**Work task**. Only the lines from the one containing "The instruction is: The" through the end of the data belong in the answer; reproduce them exactly.

=-=-=

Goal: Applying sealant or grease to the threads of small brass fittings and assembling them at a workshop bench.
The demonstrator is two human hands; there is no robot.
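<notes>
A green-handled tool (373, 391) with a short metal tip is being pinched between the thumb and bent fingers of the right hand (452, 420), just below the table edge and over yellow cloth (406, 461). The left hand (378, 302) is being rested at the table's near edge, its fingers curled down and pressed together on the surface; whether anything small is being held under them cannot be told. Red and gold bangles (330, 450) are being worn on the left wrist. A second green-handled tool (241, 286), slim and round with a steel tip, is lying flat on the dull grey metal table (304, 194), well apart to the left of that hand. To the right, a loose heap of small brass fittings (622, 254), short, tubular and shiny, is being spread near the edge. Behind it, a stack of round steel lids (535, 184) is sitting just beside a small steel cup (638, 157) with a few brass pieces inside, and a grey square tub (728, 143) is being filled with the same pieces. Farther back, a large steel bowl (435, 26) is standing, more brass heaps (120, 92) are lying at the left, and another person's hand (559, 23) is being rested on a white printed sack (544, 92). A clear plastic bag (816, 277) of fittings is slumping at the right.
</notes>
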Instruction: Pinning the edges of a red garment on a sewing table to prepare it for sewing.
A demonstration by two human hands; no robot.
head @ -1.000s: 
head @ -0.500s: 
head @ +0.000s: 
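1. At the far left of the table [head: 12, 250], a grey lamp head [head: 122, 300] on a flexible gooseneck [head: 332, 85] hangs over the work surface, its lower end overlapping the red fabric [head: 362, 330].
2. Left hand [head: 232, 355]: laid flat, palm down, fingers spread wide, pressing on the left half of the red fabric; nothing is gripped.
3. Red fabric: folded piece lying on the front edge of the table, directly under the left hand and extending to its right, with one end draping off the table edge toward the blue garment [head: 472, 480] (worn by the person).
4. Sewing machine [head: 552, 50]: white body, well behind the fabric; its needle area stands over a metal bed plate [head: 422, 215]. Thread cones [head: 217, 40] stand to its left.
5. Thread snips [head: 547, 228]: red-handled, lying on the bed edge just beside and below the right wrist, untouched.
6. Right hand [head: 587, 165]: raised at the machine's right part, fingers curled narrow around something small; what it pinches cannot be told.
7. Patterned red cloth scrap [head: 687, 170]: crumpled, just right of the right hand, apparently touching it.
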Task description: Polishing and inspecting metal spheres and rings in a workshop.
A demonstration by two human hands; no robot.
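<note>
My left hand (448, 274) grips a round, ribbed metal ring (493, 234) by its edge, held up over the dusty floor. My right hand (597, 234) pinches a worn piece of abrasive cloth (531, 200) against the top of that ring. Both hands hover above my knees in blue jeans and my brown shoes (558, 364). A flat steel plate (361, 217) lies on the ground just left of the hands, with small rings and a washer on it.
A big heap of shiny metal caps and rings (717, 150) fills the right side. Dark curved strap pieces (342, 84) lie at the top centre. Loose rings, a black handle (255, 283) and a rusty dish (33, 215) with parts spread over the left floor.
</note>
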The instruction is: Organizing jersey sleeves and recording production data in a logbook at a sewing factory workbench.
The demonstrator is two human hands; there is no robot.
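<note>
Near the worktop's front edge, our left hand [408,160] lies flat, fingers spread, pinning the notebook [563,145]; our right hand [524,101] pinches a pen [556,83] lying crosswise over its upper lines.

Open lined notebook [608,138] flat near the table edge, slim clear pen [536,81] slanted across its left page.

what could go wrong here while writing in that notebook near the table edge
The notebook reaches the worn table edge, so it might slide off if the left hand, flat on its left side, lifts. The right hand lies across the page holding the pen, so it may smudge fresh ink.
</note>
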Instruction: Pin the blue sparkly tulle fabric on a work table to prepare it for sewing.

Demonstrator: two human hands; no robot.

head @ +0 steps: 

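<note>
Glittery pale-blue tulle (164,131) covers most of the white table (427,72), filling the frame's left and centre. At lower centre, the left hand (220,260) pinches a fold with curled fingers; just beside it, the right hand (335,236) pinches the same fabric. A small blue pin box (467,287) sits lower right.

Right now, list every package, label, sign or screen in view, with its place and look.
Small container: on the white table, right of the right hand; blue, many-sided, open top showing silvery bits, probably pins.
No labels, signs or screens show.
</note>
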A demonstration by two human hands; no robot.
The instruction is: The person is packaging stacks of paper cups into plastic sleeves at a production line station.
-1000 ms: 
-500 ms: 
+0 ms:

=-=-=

**Result of this exercise**.
The instruction is: The person is packaging stacks of paper cups into plastic sleeves at a production line station.
-1000 ms: 
-500 ms: 
+0 ms:

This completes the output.